_Work order_.
Show each line of the records below where the word "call" occurs.

_The input_.
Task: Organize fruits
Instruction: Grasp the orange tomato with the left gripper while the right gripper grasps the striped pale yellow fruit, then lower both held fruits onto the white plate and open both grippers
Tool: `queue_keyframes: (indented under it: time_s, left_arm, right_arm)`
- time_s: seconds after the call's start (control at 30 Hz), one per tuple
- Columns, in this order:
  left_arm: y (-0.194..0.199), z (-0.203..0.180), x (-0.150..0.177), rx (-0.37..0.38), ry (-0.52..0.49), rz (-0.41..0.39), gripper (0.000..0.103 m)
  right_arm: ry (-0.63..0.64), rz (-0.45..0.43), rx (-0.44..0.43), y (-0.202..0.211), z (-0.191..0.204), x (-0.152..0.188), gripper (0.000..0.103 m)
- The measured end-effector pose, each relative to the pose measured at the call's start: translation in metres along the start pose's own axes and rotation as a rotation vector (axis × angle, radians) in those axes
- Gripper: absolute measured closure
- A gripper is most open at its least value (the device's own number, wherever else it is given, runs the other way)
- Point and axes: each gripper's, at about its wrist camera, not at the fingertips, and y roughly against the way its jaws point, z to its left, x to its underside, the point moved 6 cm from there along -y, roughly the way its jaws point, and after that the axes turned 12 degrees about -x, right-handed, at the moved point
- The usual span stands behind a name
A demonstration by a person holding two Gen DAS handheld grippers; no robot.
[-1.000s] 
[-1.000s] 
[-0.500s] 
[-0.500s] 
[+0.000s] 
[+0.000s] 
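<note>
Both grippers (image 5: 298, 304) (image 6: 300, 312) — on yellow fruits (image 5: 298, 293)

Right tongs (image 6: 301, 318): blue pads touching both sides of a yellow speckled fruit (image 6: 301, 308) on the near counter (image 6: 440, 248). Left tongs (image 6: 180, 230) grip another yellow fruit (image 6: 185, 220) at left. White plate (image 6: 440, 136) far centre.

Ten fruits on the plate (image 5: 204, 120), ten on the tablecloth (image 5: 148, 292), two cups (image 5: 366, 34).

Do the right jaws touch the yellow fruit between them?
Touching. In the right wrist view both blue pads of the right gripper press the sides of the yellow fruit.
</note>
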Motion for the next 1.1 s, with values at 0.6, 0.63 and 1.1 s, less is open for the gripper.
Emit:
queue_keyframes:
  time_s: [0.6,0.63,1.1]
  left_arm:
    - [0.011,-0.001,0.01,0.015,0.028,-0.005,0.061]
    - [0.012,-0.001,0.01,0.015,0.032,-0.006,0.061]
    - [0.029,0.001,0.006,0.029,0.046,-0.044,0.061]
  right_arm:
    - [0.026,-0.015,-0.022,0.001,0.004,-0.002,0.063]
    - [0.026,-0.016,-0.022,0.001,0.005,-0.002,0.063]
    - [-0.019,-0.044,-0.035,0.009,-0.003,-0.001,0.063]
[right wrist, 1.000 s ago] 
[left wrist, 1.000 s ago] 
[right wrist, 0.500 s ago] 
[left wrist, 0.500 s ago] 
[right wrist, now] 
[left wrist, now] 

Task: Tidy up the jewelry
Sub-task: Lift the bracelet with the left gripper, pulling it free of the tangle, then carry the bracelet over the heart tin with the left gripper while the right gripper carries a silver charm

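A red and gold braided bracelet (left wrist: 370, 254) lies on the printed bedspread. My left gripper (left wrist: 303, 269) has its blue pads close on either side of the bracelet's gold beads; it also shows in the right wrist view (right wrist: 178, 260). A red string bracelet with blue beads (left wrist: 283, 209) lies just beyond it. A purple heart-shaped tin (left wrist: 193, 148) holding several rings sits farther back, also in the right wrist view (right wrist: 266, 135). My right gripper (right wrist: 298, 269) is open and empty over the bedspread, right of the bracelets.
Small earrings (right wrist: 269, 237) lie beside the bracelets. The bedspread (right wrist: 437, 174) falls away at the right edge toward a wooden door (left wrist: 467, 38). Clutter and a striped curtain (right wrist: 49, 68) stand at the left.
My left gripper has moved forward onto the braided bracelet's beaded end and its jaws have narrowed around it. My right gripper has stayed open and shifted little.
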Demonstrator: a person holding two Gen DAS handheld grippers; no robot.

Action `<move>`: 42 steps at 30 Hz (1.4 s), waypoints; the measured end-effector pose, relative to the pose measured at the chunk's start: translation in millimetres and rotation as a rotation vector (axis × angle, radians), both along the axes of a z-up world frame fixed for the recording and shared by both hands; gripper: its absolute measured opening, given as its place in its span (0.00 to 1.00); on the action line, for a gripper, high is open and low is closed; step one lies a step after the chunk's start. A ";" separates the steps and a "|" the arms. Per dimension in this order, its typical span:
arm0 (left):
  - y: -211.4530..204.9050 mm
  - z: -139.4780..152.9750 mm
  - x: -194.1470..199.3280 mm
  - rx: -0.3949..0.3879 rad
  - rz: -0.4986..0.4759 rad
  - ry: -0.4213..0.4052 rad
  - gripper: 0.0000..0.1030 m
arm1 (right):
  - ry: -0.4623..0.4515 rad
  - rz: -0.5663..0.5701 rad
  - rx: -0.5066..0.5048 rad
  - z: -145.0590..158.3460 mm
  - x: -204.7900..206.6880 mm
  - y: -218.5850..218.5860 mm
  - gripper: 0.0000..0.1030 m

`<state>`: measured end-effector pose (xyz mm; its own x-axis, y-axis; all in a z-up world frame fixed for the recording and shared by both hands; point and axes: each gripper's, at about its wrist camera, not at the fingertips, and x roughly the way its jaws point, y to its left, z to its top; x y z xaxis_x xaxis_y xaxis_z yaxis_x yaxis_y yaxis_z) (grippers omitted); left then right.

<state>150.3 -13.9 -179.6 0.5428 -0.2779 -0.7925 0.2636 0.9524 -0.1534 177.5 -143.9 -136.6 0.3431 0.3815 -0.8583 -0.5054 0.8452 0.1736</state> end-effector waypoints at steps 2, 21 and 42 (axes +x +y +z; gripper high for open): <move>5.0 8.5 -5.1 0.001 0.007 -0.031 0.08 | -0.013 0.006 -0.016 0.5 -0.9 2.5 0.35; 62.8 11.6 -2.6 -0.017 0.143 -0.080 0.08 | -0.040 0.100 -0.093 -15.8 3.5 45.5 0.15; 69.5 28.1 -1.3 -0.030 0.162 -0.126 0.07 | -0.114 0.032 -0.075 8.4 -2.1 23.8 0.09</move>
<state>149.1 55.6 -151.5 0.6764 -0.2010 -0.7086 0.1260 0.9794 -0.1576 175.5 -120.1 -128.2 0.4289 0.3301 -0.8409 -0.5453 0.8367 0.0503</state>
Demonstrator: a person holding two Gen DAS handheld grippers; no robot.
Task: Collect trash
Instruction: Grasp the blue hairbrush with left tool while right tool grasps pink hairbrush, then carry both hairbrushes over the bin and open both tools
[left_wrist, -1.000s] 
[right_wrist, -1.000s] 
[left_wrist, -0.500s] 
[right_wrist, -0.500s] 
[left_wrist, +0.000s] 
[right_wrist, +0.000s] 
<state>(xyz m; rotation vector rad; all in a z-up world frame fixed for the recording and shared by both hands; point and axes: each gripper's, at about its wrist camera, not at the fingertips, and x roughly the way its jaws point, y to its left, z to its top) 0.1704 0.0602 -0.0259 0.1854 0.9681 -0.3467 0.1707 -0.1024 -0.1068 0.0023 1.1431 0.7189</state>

_Solution_.
- time_s: seconds after the call's start (control at 30 Hz), one per tuple
- The measured end-effector pose, each relative to the pose measured at the call's start: translation in metres along the start pose's own axes and rotation as a rotation vector (axis × angle, radians) in those axes

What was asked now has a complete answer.